Identifying properties that influence protein evolutionary rate is an important objective in Biology. Structural determinants deserve particular attention, because different regions within a protein can evolve differentially. This is particular relevant for polypeptides that are part of large multimeric complexes. Thus, we have developed a new Perl program, MECOM, which combines sequence analyses with structural information to assists us to test whether different subsets of residues (defined according to structural criteria) evolve a different paces. The workflow implemented by MECOM is as follows:
  1. First, for each subunit from a given protein complex, structural data are processed so that each residue is labelled as “Exposed” or “Buried” depending on its accessibility to the solvent. Equally, each residue is labelled as “Contact” or “NonContact” depending on its physical proximity to residues from a different chain. The information regarding the contacted residue (and chain) is retrieved and can be used to further characterize the contacting residue. For instance, using the cytochrome c oxidase complex, which is formed by nDNA- and mtDNA-encoded subunits, one can distinguish the residues contacting with mtDNA-encoded amino acids from those interacting with nDNA-encoded residues.
  2. Second, once each residue has been conveniently labelled, the program, using a nucleotide multiple sequence alignment provided by the user, carries out a codon sorting and it returns files that contain multiple sequence alignment for each subset (for instance, “Exposed NonContact”, “Buried NonContact”, etc).

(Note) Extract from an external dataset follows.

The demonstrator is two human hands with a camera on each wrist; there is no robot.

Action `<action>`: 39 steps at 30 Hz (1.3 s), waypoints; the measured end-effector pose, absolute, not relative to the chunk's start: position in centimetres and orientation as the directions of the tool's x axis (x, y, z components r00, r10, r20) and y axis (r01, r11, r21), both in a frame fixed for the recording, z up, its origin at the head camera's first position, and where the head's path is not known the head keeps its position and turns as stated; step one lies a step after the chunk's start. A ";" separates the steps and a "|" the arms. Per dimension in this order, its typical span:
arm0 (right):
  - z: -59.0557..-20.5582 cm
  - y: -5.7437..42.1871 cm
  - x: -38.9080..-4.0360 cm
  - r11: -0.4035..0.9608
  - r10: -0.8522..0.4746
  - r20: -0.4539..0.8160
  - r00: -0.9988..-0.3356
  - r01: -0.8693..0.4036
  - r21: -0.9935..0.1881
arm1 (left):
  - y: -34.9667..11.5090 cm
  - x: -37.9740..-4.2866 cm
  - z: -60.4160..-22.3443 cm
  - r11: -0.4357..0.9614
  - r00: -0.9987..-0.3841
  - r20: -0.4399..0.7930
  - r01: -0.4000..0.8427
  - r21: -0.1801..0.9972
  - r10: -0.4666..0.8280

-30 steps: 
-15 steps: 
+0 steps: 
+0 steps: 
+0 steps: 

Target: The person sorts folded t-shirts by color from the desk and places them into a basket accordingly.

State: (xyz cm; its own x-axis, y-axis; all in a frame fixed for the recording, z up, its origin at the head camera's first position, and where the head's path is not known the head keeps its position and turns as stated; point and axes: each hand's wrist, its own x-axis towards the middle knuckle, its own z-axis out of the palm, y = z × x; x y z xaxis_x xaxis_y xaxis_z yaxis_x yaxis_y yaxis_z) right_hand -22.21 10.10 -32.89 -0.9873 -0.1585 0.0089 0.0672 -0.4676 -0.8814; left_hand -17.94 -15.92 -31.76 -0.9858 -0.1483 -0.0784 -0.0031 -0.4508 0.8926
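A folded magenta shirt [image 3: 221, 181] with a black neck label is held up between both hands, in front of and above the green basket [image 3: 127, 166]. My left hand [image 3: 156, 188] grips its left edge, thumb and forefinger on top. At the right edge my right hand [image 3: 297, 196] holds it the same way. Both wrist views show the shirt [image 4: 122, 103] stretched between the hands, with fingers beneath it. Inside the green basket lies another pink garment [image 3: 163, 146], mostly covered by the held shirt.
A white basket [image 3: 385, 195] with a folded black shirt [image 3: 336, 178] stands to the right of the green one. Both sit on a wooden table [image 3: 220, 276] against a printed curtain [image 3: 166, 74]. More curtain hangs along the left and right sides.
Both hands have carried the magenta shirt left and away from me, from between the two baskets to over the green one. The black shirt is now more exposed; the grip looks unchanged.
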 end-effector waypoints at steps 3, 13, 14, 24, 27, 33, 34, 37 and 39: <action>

    Figure 1: An example illustrating the workflow implemented by MECOM. Each COX I residue (a mtDNA-encoded subunit of cytochorme c oxidase)is classified into six different categories or subsets. Afterwards, new multiple alignments are built following that classification. Click here or over the image to enlarge.

  3. Third, using these alignment subsets, MECOM calls the program ‘yn00’ from the PAML package to calculate, among other statistics, the synonymous (dS) and nonsynonymous (dN) substitutions for all the pairwise comparison within a subset. The sum of these nonsynonymous sequence divergence for all the pairwise comparisons is denoted as ΣdN[i], where i indicates the considered subset.
  4. Finally, MECOM calculates the so-called interaction ratio, ΣdN[i]/ΣdN[j], and it runs a Z-Test to assess the significance of any departure from 1.

As an open source software, this program can be improved by collaborative development. Other structural, evolutive and statistical analyses could be easily implemented to gain deeper insights into the molecular evolution of protein complexes.